Beckenbauer machte keinen Hehl daraus, dass ihn die letzten Jahre Kraft gekostet haben: „Ein bisschen Raubbau am Körper“ rächt sich mit 72, private Schicksalsschläge kamen zu den Vorwürfen bezüglich des Sommermärchens hinzu. In der Dokumentation auf der Leinwand hört man Beckenbauer bei Bildern, auf denen Menschen aus aller Welt während der WM 2006 feiern, sagen: „So stellt sich der liebe Gott die Welt vor.“ Für ihn selbst wurde es später weniger göttlich. „Krankenhaus, Reha, Krankenhaus, Reha“, so beschreibt er seinen Rhythmus, nur eines sei bedeutsam: „Ich lebe noch.“
Allerdings blitzte am Samstag auch dieser altvertraute Charme und Witz im „Kaiser“ auf, für den ihn die Leute fast genauso lieben wie für seine Art einst auf dem Platz. Er kann ja gar nicht anders. Mit seinem Laudator Günter Netzer lieferte er sich einen amüsanten Schlagabtausch, beide nahmen das Publikum auf eine vergnügliche Zeitreise mit. Einmal riss sich Beckenbauer bei einem Elfmeterschießen die Adduktoren, laut seiner Darstellung, weil so ein Elfmeterschießen für ihn „Neuland“ gewesen sei: „Ihr habt mich ja sonst nie rangelassen.“ Netzer bestätigte das – nicht ohne schalkhaften Seitenhieb: „Ja, weil du ein Feigling warst.“ Als der langjährige Weggefährte dann auch noch erzählte, Beckenbauer sei immer der Liebling aller Zeugwarte gewesen („wir alle haben nach dem Spiel ein Trikot voller Schweiß und Dreck abgegeben – das vom Franz war immer blütenrein“), untersagte der „Kaiser“ mit einem Schmunzeln weitere Anekdoten: „Jetzt reicht’s!“
Per Grußbotschaft meldete sich dann kein Geringer als der große Pele aus Brasilien, er nannte Beckenbauer seinen Bruder und meinte: „Es gibt nur zwei exzellente Persönlichkeiten auf dieser Welt – dich und mich.“ Beckenbauer sieht sich aber nicht auf Augenhöhe: „Pele ist, wie man sich einen Künstler vorstellt. Er ist der beste Fußballer der Welt, ist es bis heute.“ Er selbst habe sich hingegen immer wieder seine Giesinger Herkunft vor Augen geführt. Wenn man wisse, wo man herkommt, „läufst du gar nicht Gefahr, größenwahnsinnig zu werden“, sagte er.
Bei den Menschen kommt der „Kaiser“ weiterhin bestens an – zweifelhaftes Sommermärchen hin oder her.

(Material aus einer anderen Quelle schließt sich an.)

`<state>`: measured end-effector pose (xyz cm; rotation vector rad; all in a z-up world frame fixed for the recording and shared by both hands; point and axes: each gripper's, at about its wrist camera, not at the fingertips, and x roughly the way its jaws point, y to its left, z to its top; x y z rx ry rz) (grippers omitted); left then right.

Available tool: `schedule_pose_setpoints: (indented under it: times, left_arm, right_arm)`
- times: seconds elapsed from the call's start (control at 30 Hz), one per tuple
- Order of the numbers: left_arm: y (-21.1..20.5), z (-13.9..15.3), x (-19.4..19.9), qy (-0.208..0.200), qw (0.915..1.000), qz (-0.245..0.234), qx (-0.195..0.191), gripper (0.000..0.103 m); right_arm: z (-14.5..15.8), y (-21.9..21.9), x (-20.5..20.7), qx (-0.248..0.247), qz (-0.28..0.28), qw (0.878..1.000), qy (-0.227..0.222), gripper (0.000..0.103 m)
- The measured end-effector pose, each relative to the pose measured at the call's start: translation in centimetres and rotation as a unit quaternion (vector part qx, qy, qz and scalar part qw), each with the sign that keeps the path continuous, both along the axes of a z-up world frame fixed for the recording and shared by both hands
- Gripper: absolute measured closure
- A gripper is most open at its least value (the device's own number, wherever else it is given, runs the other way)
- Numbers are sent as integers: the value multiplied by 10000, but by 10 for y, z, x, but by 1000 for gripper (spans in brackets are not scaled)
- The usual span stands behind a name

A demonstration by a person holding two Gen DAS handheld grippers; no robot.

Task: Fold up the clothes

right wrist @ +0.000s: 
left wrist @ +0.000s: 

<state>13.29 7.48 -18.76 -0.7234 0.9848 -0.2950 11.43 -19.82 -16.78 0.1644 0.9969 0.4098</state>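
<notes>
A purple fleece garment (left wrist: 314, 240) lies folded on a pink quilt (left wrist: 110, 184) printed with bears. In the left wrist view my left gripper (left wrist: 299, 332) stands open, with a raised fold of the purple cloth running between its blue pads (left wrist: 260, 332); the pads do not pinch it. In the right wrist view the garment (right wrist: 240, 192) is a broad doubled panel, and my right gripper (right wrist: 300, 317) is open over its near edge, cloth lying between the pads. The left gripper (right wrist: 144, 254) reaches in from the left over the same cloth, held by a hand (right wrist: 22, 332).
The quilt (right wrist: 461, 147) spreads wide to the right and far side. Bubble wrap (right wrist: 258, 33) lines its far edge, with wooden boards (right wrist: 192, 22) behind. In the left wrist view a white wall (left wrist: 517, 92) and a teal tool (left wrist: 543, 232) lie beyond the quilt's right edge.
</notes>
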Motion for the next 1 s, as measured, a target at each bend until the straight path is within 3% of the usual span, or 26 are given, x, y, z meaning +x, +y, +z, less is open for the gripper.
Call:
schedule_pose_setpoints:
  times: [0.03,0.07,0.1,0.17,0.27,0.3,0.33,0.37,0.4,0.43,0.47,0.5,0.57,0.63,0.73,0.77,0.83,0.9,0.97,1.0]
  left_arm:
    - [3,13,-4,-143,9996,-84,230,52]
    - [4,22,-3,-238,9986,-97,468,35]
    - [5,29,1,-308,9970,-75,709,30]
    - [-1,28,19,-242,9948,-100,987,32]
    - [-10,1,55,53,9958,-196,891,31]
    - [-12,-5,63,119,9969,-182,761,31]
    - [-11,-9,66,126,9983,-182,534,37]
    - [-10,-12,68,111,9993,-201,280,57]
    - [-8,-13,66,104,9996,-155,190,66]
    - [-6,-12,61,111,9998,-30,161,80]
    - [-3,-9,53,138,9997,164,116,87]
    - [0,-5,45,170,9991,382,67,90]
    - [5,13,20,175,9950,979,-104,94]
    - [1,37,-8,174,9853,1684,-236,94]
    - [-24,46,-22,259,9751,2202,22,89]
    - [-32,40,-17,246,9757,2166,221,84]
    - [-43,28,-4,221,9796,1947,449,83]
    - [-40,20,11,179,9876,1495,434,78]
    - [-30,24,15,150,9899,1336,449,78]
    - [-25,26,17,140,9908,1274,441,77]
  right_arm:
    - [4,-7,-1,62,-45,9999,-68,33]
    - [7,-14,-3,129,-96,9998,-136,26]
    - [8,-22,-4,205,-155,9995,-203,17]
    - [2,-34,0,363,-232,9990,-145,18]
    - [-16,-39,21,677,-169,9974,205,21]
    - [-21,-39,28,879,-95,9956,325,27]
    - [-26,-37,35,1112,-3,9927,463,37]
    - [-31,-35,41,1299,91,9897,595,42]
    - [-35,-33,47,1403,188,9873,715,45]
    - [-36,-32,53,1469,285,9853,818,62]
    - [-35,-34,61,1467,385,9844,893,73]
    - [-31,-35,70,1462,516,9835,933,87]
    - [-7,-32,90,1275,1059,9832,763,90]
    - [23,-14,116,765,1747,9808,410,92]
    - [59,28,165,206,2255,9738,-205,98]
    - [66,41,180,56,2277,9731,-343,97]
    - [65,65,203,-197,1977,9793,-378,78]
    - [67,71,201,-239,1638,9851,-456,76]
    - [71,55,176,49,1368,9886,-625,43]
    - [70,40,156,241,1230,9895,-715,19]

Als er sich verabschiedete, wurde er von einer Menschentraube umlagert, alle wollten Autogramme und Fotos mit ihm, und er tat geduldig sein Bestes, wie immer, seit Jahrzehnten schon. Draußen im Sturmregen vor dem Gebäude wartete sein Hubschrauber, aber die Rückkehr in die idyllische Bergwelt zuhause hatte noch etwas Zeit. Auch das macht Dokumentationen über Beckenbauer erst komplett: Dass er stets über genügend Bodenhaftung verfügte.